Et puis, il y a eu la vérité qui fait réfléchir qui m'a été rapportée: ils se remettaient de troubles alimentaires (ou étaient encore aux prises avec cela), et beaucoup de leurs collègues instagram étaient aussi. Ainsi, ceux-là mêmes qui ont publié ces friandises succulentes avaient affaire à des troubles de l'alimentation. Cela faisait réfléchir à coup sûr. Une femme, que je ne nommerai bien sûr pas, a déclaré que ce mode de vie était sa nouvelle forme de pouvoir alimentaire. Grâce à cela, elle pouvait contrôler ce qu'elle avait créé et posté - et en tirer satisfaction - sans consommer de calories. Je l'ai remerciée pour son honnêteté. Et cela m'a vraiment ouvert les yeux.

Il est regrettable, pour le moins que l'on puisse dire, que les instagrammers vendent leurs photos à des personnes présentant un comportement alimentaire sain et «normal». En réalité, c'est irresponsable. Il existe des milliers d'influenceurs très populaires (nous parlons de plus de 100 000 adeptes) qui gagnent bien leur vie en remplissant leur grille avec ces friandises Instagrammable. Ils prétendent être des experts en santé et en bien-être. Et ils créent ces friandises en affirmant qu'ils ne sont en bonne santé que parce qu'ils sont fabriqués sans gluten, sans produits laitiers ou sans sucre.

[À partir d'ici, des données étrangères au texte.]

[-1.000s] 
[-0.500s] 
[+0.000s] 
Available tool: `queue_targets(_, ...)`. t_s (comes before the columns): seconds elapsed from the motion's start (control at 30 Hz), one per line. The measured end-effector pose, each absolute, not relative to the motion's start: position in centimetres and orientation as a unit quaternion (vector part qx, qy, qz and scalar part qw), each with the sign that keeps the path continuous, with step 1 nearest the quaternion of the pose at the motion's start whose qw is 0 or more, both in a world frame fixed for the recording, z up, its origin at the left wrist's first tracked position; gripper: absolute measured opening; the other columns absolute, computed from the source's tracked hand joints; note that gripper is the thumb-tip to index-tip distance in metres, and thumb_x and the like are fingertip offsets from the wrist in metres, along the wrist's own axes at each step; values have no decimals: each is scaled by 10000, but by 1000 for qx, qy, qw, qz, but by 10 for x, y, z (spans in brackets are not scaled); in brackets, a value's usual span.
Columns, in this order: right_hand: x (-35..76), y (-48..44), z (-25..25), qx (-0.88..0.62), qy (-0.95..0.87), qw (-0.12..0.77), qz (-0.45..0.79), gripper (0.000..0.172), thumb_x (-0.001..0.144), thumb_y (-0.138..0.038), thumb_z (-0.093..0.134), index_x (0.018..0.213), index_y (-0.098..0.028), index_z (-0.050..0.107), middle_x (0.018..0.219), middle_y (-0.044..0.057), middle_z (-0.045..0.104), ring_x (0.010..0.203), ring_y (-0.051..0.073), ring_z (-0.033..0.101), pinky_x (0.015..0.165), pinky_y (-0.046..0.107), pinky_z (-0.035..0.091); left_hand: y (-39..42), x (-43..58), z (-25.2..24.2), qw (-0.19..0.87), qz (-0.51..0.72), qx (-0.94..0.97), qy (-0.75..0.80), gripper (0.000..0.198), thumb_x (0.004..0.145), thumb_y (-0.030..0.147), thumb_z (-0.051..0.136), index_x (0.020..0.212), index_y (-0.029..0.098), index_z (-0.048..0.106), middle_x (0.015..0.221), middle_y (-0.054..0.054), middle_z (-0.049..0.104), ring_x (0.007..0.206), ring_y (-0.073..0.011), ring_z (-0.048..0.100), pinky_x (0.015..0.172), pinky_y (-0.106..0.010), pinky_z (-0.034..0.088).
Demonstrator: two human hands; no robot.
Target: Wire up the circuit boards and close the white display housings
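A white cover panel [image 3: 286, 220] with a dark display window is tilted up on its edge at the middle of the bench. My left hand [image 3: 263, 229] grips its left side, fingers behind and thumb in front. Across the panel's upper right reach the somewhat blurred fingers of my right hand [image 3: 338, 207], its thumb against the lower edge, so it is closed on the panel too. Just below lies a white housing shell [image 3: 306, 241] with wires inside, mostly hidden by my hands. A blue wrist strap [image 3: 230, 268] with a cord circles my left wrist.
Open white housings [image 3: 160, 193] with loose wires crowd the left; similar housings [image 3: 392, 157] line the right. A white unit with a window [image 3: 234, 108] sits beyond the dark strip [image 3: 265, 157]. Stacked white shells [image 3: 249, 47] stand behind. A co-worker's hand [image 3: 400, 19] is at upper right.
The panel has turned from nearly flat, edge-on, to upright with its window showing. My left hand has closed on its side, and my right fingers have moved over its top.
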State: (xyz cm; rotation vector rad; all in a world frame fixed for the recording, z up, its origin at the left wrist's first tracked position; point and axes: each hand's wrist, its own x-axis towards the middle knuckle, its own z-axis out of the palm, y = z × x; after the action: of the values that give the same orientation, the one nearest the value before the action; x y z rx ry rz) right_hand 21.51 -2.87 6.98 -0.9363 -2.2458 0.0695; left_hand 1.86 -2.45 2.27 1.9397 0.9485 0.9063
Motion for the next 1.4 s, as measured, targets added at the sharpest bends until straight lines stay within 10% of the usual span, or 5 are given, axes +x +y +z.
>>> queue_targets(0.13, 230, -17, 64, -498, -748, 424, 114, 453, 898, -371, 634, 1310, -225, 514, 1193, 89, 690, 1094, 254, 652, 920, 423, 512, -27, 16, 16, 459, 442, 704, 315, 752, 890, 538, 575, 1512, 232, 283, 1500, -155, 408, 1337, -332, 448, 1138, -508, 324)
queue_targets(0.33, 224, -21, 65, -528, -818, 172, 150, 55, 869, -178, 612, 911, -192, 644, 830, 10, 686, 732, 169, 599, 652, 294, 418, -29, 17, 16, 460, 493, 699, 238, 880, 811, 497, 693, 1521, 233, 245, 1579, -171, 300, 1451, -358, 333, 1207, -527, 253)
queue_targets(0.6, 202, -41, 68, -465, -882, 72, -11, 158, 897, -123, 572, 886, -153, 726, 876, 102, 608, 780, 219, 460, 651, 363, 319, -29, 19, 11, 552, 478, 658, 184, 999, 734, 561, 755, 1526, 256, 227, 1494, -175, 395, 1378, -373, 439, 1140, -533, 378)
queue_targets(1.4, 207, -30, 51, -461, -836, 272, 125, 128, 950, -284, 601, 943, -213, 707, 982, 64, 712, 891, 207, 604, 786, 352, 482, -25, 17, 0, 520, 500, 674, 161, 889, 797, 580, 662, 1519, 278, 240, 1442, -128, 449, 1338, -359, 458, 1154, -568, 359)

Mais il y a un autre petit secret dégueulasse: la majorité de ces blogueurs très suiveurs reçoivent des pots-de-vin des sociétés dont ils font la promotion. Ils créent un lien vers ces produits de bien-être chaud dans leurs histoires et messages Insta ainsi que sur leurs blogs, ce qui leur rapporte des commissions sur les clics et les ventes. Il m'a fallu beaucoup de temps pour comprendre cette partie. Et quand je l’ai fait, j’ai rapidement compris ce qui m’était présenté. En tant que personnalité forte possédant une connaissance raisonnable de la nourriture, le savoir m'a immédiatement donné envie de reprendre mon pouvoir. Si je voulais faire quelque chose de délicieux, ce serait parce que je le voulais vraiment, pas parce que quelqu'un sur Instagram me donnait l'impression que j'avais besoin de l'avoir.

À vrai dire, j'essayais de nourrir mon propre besoin, et ce besoin venait probablement d'un lieu de restriction pendant trop longtemps. Voir le brownie en croûte d'amande chocolat-noix-beurre-granola était donc l'aboutissement de tout ce qui était interdit. Venir d'un lieu de manque m'a rendu susceptible de recevoir les messages qui me sont transmis. Nous voulons tous ce que nous ne pouvons pas avoir.

Mais nous ne pouvons pas vivre une vie qui ne soit pas ancrée dans la réalité. Nous devons retourner le script et nous rendre compte que nous ne pouvons pas manger en nous basant sur les habitudes des autres, qui peuvent ou non être ancrées dans la réalité. Cela est vrai des médias sociaux en général. Mais le danger d’Instagram, en particulier, est que la maison, le compagnon et le corps parfaits ne sont pas réalisables, mais la nourriture l’est presque toujours. Je ne peux pas avoir cette maison parfaite, mais je peux avoir cette pile de crêpes fourrées au chocolat! Est-ce que cela me rend plus proche d'être célèbre?

Lorsque vous n'écoutez pas votre intuition, vous risquez de tomber amoureux de beaucoup. Vous n'êtes pas fou de remettre en question ce que vous voyez. Refusez d’accepter l’idée que ce que vous voyez «consommer» est préférable pour vous et votre corps.

Si vous pensez que vous êtes peut-être aux prises avec des troubles de l'alimentation, trouvez un soutien auprès de la Eating Disorders Association. Vous pouvez les appeler 24 heures par jour au 028 9023 5959.